• [Requirement]: The data should be duplicated exactly, with every word kept as it is.

Data records:
- - - - -
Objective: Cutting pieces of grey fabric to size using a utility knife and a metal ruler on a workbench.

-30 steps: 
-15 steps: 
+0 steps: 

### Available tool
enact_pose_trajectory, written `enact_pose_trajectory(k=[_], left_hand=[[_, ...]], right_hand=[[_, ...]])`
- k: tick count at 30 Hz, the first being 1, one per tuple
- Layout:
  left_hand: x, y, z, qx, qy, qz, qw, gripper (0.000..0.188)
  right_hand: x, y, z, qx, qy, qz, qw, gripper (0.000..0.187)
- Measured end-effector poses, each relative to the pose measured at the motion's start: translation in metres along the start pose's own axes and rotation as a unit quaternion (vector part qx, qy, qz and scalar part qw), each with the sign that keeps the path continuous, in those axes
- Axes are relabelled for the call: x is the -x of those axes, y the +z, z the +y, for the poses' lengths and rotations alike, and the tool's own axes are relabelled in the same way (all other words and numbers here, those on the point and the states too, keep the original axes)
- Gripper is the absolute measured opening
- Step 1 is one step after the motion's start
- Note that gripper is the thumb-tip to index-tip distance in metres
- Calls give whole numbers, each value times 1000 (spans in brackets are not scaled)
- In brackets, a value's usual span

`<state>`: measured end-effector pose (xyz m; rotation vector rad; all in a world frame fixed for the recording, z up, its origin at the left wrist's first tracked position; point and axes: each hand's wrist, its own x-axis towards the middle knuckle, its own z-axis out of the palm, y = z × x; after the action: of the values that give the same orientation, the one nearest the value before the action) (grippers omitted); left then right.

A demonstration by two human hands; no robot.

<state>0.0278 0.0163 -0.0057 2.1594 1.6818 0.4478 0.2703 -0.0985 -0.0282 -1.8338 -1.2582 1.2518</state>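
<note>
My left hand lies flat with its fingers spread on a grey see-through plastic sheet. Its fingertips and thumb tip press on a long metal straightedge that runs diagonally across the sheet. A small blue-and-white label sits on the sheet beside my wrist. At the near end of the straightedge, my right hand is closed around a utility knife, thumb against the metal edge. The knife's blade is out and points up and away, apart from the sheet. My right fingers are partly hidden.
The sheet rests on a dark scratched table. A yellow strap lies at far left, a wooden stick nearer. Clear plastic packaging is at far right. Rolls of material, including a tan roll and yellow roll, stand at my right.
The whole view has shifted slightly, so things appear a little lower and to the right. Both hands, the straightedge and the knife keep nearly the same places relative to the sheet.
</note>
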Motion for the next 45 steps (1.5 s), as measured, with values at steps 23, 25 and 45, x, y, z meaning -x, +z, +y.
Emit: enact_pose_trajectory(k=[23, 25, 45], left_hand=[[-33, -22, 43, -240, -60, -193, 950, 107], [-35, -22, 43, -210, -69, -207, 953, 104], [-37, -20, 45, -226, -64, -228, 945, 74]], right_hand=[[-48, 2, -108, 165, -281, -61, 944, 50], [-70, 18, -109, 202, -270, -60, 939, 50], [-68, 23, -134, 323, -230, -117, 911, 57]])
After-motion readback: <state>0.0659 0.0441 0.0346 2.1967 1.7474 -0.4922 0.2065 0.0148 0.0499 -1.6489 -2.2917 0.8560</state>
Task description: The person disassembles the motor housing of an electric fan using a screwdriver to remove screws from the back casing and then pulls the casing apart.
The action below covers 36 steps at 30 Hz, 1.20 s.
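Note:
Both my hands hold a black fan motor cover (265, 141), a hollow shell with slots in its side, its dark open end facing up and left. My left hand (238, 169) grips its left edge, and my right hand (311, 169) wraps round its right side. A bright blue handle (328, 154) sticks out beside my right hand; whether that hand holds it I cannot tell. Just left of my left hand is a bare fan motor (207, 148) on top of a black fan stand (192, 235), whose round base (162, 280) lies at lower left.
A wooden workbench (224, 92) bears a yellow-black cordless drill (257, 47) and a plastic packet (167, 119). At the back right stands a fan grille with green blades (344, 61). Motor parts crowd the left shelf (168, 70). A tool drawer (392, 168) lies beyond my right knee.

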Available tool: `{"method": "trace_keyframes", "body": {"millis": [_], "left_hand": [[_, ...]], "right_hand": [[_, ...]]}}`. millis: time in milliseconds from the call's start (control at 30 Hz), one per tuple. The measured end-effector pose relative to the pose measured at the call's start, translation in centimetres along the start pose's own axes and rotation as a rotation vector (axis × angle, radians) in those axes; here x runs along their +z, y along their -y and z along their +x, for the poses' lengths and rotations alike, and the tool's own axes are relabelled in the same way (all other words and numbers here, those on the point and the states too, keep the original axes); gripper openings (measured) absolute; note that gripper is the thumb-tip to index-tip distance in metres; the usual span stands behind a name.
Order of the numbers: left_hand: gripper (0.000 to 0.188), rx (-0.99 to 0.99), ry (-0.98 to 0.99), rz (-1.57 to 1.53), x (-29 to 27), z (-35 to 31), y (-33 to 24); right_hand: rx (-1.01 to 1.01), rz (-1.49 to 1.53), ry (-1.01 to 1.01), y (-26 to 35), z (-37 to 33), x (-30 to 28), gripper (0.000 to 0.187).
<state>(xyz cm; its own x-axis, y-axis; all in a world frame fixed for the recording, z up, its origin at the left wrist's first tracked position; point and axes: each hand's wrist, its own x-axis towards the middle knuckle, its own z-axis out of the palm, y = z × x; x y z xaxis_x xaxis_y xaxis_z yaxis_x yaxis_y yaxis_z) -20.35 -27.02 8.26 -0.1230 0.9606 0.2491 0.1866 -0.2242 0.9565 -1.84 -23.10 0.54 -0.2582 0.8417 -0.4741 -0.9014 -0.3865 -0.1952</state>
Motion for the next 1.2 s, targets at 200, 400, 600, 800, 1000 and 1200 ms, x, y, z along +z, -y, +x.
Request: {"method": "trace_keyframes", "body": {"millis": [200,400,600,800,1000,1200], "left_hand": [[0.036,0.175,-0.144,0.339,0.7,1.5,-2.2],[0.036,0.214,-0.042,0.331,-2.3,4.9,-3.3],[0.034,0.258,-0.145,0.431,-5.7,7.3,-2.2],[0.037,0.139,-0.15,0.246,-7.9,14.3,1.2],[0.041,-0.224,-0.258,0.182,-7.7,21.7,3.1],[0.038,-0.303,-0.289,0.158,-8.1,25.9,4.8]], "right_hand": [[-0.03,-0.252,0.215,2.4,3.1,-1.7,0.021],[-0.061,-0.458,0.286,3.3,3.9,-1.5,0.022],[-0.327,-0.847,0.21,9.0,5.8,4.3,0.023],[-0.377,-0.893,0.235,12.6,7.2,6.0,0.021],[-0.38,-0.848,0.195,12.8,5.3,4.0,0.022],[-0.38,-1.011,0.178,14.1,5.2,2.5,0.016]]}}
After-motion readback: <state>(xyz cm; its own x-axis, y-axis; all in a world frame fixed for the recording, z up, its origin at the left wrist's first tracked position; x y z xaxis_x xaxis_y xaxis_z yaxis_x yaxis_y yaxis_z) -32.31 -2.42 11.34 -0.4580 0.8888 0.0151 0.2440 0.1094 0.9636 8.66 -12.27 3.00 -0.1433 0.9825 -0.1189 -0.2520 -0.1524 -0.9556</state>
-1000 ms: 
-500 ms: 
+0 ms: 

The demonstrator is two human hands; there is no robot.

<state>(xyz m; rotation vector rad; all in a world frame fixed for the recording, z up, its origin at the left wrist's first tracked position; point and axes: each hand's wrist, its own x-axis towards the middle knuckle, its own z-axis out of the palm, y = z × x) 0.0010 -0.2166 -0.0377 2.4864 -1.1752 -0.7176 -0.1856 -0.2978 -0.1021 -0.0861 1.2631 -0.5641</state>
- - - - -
• [Answer to the exercise]:
Objective: Cutting pieces of grey fabric to size using a utility knife and a metal ruler on a workbench.

-30 steps: 
-15 steps: 
+0 steps: 

### Available tool
enact_pose_trajectory, written `enact_pose_trajectory(k=[_], left_hand=[[_, ...]], right_hand=[[_, ...]])`
- k: tick count at 30 Hz, the first being 1, one per tuple
- Layout:
  left_hand: x, y, z, qx, qy, qz, qw, gripper (0.000..0.188)
  right_hand: x, y, z, qx, qy, qz, qw, gripper (0.000..0.187)
- Measured end-effector poses, each relative to the pose measured at the motion's start: translation in metres along the start pose's own axes and rotation as a unit quaternion (vector part qx, qy, qz and scalar part qw), each with the sign that keeps the path continuous, in those axes
- Axes are relabelled for the call: x is the -x of those axes, y the +z, z the +y, for the poses' lengths and rotations alike, and the tool's own axes are relabelled in the same way (all other words and numbers here, those on the point and the states too, keep the original axes)
- Gripper is the absolute measured opening
- Step 1 is one step after the motion's start
- Note that gripper is the thumb-tip to index-tip distance in metres
- Calls give whole numbers, each value times 1000 (spans in brackets are not scaled)
- In brackets, a value's usual span

`<state>`: measured end-effector pose (xyz m; rotation vector rad; all in a world frame fixed for the recording, z up, its origin at the left wrist's first tracked position; point and axes: each hand's wrist, its own x-axis towards the middle knuckle, its own z-axis out of the palm, y = z × x; after the action: of the values that give the same orientation, the one nearest the value before the action) (grippers omitted); left then right.

A demonstration by two human hands; no robot.

<state>0.0278 0.0163 -0.0057 2.1594 1.6818 0.4478 0.2703 -0.0985 -0.0282 -1.8338 -1.2582 1.2518</state>
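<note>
My left hand lies flat with its fingers spread on a grey see-through plastic sheet. Its fingertips and thumb tip press on a long metal straightedge that runs diagonally across the sheet. A small blue-and-white label sits on the sheet beside my wrist. At the near end of the straightedge, my right hand is closed around a utility knife, thumb against the metal edge. The knife's blade is out and points up and away, apart from the sheet. My right fingers are partly hidden.
The sheet rests on a dark scratched table. A yellow strap lies at far left, a wooden stick nearer. Clear plastic packaging is at far right. Rolls of material, including a tan roll and yellow roll, stand at my right.
The whole view has shifted slightly, so things appear a little lower and to the right. Both hands, the straightedge and the knife keep nearly the same places relative to the sheet.
</note>
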Motion for the next 45 steps (1.5 s), as measured, with values at steps 23, 25 and 45, x, y, z meaning -x, +z, +y.
Emit: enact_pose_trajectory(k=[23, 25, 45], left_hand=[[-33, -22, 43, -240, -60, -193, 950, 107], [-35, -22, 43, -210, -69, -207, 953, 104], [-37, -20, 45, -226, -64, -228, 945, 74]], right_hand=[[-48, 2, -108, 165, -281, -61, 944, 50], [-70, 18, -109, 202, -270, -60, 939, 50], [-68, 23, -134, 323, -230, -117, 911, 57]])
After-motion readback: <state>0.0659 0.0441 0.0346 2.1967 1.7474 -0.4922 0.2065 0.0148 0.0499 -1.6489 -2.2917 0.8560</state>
Task description: The person disassembles the motor housing of an electric fan using a screwdriver to remove screws from the back casing and then pulls the casing apart.
The action below covers 36 steps at 30 Hz, 1.20 s.
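Note:
Both my hands hold a black fan motor cover (265, 141), a hollow shell with slots in its side, its dark open end facing up and left. My left hand (238, 169) grips its left edge, and my right hand (311, 169) wraps round its right side. A bright blue handle (328, 154) sticks out beside my right hand; whether that hand holds it I cannot tell. Just left of my left hand is a bare fan motor (207, 148) on top of a black fan stand (192, 235), whose round base (162, 280) lies at lower left.
A wooden workbench (224, 92) bears a yellow-black cordless drill (257, 47) and a plastic packet (167, 119). At the back right stands a fan grille with green blades (344, 61). Motor parts crowd the left shelf (168, 70). A tool drawer (392, 168) lies beyond my right knee.
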
Available tool: `{"method": "trace_keyframes", "body": {"millis": [_], "left_hand": [[_, ...]], "right_hand": [[_, ...]]}}`. millis: time in milliseconds from the call's start (control at 30 Hz), one per tuple. The measured end-effector pose relative to the pose measured at the call's start, translation in centimetres along the start pose's own axes and rotation as a rotation vector (axis × angle, radians) in those axes; here x runs along their +z, y along their -y and z along their +x, for the poses' lengths and rotations alike, and the tool's own axes are relabelled in the same way (all other words and numbers here, those on the point and the states too, keep the original axes); gripper openings (measured) absolute; note that gripper is the thumb-tip to index-tip distance in metres; the usual span stands behind a name.
Order of the numbers: left_hand: gripper (0.000 to 0.188), rx (-0.99 to 0.99), ry (-0.98 to 0.99), rz (-1.57 to 1.53), x (-29 to 27), z (-35 to 31), y (-33 to 24); right_hand: rx (-1.01 to 1.01), rz (-1.49 to 1.53), ry (-1.01 to 1.01), y (-26 to 35), z (-37 to 33), x (-30 to 28), gripper (0.000 to 0.187).
<state>(xyz cm; its own x-axis, y-axis; all in a world frame fixed for the recording, z up, its origin at the left wrist's first tracked position; point and axes: each hand's wrist, its own x-axis towards the middle knuckle, its own z-axis out of the palm, y = z × x; x y z xaxis_x xaxis_y xaxis_z yaxis_x yaxis_y yaxis_z) -20.35 -27.02 8.26 -0.1230 0.9606 0.2491 0.1866 -0.2242 0.9565 -1.84 -23.10 0.54 -0.2582 0.8417 -0.4741 -0.9014 -0.3865 -0.1952</state>
Motion for the next 1.2 s, targets at 200, 400, 600, 800, 1000 and 1200 ms, x, y, z along +z, -y, +x.
Request: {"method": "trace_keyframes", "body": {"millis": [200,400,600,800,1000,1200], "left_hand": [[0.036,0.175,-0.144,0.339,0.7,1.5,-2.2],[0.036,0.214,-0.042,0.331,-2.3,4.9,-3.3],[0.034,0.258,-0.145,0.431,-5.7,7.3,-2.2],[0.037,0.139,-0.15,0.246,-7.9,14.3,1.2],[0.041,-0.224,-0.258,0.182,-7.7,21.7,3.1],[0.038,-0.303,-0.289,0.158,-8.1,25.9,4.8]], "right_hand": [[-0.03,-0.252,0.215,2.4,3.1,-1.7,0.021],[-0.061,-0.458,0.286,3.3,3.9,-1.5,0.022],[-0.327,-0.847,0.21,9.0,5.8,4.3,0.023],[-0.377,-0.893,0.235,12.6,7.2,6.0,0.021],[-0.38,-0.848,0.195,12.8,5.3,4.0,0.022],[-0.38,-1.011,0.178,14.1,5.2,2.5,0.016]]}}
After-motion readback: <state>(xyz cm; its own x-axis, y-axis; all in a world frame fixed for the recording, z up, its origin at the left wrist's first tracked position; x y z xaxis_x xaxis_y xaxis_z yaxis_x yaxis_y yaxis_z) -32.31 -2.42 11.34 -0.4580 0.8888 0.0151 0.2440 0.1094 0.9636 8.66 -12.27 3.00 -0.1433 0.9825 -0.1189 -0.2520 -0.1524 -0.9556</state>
-1000 ms: 
-500 ms: 
+0 ms: 

The demonstrator is two human hands; there is no robot.

<state>(xyz m; rotation vector rad; all in a world frame fixed for the recording, z up, its origin at the left wrist's first tracked position; point and axes: each hand's wrist, its own x-axis towards the middle knuckle, its own z-axis out of the palm, y = z × x) 0.0010 -0.2166 -0.0377 2.4864 -1.1752 -0.7176 -0.1856 -0.2978 -0.1021 -0.0861 1.2631 -0.5641</state>

The work on this exercise is done.